■ DATASET EXCERPTS:

▼

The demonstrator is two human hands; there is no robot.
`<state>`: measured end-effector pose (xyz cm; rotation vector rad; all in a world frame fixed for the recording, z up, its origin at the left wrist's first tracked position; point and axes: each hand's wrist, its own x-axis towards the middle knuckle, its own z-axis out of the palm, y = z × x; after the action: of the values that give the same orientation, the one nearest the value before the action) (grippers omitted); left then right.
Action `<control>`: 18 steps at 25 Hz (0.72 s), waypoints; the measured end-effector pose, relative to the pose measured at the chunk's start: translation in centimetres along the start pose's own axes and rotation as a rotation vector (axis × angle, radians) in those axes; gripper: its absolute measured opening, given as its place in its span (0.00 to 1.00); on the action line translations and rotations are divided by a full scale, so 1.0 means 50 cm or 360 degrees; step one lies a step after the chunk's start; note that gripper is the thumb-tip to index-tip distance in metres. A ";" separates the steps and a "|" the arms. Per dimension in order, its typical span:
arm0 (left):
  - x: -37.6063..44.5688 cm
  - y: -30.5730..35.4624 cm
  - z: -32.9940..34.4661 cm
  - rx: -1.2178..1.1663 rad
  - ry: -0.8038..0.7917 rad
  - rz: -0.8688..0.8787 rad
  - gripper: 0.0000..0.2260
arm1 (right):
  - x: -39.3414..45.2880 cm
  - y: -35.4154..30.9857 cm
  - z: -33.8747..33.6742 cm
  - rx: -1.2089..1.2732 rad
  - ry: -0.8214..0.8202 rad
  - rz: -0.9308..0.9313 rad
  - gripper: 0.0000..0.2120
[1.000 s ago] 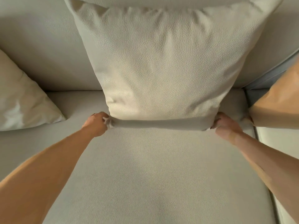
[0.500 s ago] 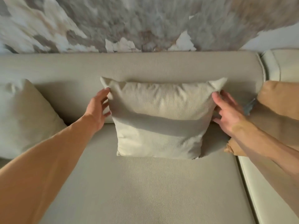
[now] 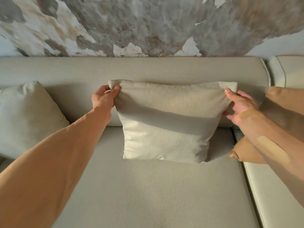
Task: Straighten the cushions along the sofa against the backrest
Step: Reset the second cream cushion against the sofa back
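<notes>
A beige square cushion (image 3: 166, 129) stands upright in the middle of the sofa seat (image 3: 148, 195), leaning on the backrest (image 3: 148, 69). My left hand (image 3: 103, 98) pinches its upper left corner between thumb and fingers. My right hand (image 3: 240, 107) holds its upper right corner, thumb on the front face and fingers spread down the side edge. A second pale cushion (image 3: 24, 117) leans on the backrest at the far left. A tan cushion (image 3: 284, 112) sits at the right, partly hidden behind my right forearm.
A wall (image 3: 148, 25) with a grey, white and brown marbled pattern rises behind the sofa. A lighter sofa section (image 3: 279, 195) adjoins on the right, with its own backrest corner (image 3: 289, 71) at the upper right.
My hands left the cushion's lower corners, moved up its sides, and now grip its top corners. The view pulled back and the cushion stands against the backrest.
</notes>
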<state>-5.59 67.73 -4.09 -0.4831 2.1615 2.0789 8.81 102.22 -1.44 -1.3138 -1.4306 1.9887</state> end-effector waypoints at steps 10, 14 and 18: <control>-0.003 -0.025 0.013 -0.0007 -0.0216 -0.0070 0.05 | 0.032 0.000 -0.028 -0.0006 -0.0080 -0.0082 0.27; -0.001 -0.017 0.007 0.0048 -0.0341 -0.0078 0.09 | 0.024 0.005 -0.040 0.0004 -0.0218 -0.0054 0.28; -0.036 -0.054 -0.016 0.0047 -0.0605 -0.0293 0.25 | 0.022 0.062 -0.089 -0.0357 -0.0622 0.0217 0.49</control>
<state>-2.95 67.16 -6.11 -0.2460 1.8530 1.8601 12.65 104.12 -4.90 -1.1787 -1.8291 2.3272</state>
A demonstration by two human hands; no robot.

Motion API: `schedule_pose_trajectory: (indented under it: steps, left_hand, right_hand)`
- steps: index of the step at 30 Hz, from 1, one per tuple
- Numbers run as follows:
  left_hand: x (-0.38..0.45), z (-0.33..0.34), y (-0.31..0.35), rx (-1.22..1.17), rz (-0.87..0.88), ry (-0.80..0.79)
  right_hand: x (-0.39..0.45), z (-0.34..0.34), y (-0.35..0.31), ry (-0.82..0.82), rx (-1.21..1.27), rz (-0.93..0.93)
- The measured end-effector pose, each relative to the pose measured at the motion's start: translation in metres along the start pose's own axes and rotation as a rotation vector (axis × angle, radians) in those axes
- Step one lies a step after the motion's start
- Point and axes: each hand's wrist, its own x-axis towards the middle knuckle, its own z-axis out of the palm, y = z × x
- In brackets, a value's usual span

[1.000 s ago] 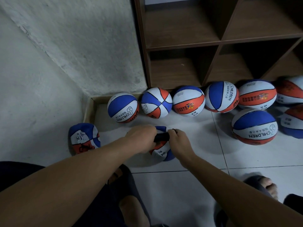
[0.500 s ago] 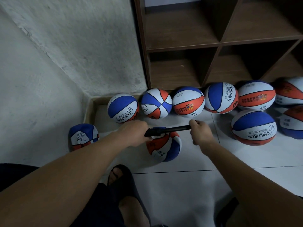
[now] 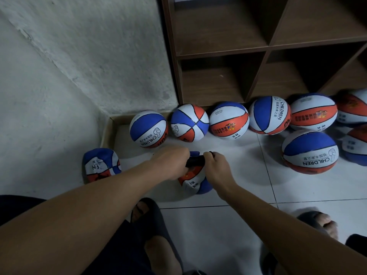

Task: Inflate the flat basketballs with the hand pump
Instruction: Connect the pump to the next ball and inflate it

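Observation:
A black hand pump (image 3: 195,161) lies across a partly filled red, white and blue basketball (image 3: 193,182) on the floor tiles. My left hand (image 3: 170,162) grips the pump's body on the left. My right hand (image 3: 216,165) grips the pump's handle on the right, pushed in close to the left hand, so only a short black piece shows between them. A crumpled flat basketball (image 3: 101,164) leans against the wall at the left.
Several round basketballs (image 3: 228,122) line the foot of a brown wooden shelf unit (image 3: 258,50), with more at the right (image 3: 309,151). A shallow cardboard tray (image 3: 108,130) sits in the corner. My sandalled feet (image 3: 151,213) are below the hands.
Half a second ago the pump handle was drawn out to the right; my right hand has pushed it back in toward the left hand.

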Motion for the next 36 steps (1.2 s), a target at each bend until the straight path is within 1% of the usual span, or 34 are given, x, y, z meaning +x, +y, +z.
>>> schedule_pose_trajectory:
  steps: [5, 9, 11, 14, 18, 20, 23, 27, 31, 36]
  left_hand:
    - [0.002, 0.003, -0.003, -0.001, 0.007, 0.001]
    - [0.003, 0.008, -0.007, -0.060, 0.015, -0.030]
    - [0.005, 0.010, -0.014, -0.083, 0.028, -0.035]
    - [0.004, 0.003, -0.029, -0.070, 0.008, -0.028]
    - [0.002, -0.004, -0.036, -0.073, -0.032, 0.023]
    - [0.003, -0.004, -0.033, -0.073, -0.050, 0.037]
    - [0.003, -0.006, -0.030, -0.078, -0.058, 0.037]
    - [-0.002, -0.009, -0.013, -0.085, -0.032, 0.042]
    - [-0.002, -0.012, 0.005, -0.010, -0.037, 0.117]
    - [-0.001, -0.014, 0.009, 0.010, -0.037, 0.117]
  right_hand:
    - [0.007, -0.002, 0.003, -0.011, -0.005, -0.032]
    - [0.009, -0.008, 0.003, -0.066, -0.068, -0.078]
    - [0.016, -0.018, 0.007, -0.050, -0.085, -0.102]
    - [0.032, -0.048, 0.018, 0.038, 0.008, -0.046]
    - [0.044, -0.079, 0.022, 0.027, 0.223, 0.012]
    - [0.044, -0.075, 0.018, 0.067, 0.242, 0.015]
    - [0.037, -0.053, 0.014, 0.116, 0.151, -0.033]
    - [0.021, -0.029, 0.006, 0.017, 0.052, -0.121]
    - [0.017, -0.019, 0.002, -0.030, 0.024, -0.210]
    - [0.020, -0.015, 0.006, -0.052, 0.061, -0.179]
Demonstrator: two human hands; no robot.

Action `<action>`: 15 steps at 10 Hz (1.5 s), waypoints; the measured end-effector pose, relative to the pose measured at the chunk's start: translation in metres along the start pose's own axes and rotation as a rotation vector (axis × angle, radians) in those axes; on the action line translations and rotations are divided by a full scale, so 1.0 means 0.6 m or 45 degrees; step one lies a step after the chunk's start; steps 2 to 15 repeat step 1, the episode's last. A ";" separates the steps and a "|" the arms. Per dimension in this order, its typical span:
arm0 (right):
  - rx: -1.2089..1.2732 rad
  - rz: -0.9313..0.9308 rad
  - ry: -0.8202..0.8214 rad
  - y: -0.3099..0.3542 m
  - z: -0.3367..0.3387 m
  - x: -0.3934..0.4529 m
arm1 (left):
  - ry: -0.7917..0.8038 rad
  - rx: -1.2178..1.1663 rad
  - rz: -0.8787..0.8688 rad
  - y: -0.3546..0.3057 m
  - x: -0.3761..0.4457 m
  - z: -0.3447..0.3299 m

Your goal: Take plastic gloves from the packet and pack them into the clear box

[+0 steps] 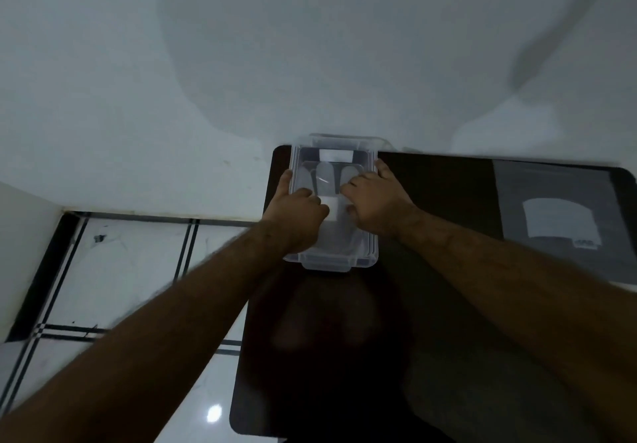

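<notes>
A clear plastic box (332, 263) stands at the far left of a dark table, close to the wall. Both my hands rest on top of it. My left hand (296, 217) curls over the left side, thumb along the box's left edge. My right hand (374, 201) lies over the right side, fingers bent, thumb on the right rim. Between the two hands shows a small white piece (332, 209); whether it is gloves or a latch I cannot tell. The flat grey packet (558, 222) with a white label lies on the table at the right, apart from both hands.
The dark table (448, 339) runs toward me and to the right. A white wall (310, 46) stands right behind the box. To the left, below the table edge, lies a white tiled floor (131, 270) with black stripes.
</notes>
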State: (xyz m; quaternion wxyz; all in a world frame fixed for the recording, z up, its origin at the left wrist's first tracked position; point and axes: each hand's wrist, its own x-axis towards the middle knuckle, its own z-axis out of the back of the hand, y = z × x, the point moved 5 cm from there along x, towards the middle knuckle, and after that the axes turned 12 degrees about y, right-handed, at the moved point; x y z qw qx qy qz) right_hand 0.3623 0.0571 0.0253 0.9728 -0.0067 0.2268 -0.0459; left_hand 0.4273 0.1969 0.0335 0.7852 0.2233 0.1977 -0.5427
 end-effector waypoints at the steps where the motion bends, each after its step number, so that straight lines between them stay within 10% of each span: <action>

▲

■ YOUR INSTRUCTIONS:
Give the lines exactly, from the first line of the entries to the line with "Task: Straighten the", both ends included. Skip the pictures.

■ ANSWER TO THE EXERCISE:
The demonstrator is two human hands; there is no robot.
`<state>`: measured end-effector pose (xyz cm; rotation vector rad; all in a world frame fixed for the recording, z up, its origin at the left wrist's first tracked position; point and axes: each hand's wrist, its own x-axis towards the middle knuckle, its own z-axis out of the palm, y = z × x; after the action: of the values that give the same orientation, the one nearest the value before the action) (grippers omitted); left then right.
Action `<control>`: 18 steps at 25 Hz (0.72 s), waypoints; the measured end-effector pose, relative to the pose measured at the chunk's start: translation in centimetres along the start pose's own axes and rotation as a rotation vector (axis × angle, radians) in those axes; gripper: its absolute measured opening, given as its place in its span (0.00 to 1.00); on the action line translations and rotations are divided by a full scale, so 1.0 means 50 cm or 360 degrees; step one lies a step after the chunk's start; note that gripper is the thumb-tip to index-tip distance in metres. A ";" separates the steps and a "|" the arms. Per dimension in order, its typical span:
arm0 (left):
  - x: -37.6063..44.5688 cm
  - y: -30.5730..35.4624 cm
  - z: -32.9940..34.4661 cm
  - rx: -1.2178..1.1663 rad
  - ry: -0.8038..0.7917 rad
  - rz: -0.8688..0.8787 rad
  - gripper: 0.0000..0.2260
arm1 (right):
  - x: -39.3414..45.2880 cm
  - y: -35.4154..30.9857 cm
  - z: -33.8747..33.6742 cm
  - rx: -1.2089..1.2732 rad
  - ry: -0.8214..0.8202 rad
  - rz: -0.9308..0.9313 rad
  - gripper: 0.0000..0.2120
[1.000 s ago] 
[0.500 s ago] 
[now] 
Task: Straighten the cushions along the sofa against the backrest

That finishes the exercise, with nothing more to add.